**Directions:**
The result should be a verbatim copy of the whole listing.

**Collected data:**
▬▬▬

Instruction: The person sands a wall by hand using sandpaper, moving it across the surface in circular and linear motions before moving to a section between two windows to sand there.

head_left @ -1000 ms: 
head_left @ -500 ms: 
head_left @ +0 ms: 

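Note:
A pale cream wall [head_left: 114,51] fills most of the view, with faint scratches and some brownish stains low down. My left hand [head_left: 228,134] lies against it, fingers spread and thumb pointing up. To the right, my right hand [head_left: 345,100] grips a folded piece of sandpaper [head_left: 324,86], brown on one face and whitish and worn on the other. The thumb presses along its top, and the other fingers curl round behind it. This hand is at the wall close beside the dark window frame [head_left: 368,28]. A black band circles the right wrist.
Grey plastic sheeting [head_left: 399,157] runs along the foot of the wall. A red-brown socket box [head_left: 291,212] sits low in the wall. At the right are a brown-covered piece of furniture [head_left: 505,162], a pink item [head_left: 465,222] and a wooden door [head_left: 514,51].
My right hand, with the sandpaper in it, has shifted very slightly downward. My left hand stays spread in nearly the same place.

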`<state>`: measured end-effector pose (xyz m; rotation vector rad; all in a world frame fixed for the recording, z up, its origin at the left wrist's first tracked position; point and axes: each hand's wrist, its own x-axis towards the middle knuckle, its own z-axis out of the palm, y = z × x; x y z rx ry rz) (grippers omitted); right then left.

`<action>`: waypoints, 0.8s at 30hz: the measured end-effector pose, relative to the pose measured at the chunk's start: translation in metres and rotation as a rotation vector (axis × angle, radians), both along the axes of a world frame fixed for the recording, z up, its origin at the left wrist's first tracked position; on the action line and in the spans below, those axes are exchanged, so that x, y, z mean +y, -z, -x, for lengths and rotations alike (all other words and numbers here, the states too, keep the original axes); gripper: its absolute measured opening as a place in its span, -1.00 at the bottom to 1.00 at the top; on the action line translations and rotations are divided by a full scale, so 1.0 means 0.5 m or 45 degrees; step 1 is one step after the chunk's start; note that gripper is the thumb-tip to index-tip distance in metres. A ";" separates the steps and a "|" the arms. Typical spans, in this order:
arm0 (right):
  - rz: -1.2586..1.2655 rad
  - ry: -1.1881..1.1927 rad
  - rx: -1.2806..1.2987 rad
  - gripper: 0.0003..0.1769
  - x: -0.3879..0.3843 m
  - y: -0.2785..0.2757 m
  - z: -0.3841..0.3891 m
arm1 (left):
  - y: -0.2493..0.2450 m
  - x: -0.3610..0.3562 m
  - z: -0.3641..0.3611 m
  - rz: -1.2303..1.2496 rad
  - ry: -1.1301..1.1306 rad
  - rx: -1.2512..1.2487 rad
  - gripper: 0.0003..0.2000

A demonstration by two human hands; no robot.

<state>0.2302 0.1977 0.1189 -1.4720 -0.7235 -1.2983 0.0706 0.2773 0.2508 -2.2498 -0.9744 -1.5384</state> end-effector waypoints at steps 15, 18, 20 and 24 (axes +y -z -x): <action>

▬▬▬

**Task output:**
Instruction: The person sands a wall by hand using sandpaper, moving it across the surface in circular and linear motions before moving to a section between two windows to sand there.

head_left @ -1000 ms: 
head_left @ -500 ms: 
head_left @ +0 ms: 

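Note:
A pale cream wall [head_left: 114,51] fills most of the view, with faint scratches and some brownish stains low down. My left hand [head_left: 228,134] lies against it, fingers spread and thumb pointing up. To the right, my right hand [head_left: 345,100] grips a folded piece of sandpaper [head_left: 324,86], brown on one face and whitish and worn on the other. The thumb presses along its top, and the other fingers curl round behind it. This hand is at the wall close beside the dark window frame [head_left: 368,28]. A black band circles the right wrist.
Grey plastic sheeting [head_left: 399,157] runs along the foot of the wall. A red-brown socket box [head_left: 291,212] sits low in the wall. At the right are a brown-covered piece of furniture [head_left: 505,162], a pink item [head_left: 465,222] and a wooden door [head_left: 514,51].
My right hand, with the sandpaper in it, has shifted very slightly downward. My left hand stays spread in nearly the same place.
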
`<state>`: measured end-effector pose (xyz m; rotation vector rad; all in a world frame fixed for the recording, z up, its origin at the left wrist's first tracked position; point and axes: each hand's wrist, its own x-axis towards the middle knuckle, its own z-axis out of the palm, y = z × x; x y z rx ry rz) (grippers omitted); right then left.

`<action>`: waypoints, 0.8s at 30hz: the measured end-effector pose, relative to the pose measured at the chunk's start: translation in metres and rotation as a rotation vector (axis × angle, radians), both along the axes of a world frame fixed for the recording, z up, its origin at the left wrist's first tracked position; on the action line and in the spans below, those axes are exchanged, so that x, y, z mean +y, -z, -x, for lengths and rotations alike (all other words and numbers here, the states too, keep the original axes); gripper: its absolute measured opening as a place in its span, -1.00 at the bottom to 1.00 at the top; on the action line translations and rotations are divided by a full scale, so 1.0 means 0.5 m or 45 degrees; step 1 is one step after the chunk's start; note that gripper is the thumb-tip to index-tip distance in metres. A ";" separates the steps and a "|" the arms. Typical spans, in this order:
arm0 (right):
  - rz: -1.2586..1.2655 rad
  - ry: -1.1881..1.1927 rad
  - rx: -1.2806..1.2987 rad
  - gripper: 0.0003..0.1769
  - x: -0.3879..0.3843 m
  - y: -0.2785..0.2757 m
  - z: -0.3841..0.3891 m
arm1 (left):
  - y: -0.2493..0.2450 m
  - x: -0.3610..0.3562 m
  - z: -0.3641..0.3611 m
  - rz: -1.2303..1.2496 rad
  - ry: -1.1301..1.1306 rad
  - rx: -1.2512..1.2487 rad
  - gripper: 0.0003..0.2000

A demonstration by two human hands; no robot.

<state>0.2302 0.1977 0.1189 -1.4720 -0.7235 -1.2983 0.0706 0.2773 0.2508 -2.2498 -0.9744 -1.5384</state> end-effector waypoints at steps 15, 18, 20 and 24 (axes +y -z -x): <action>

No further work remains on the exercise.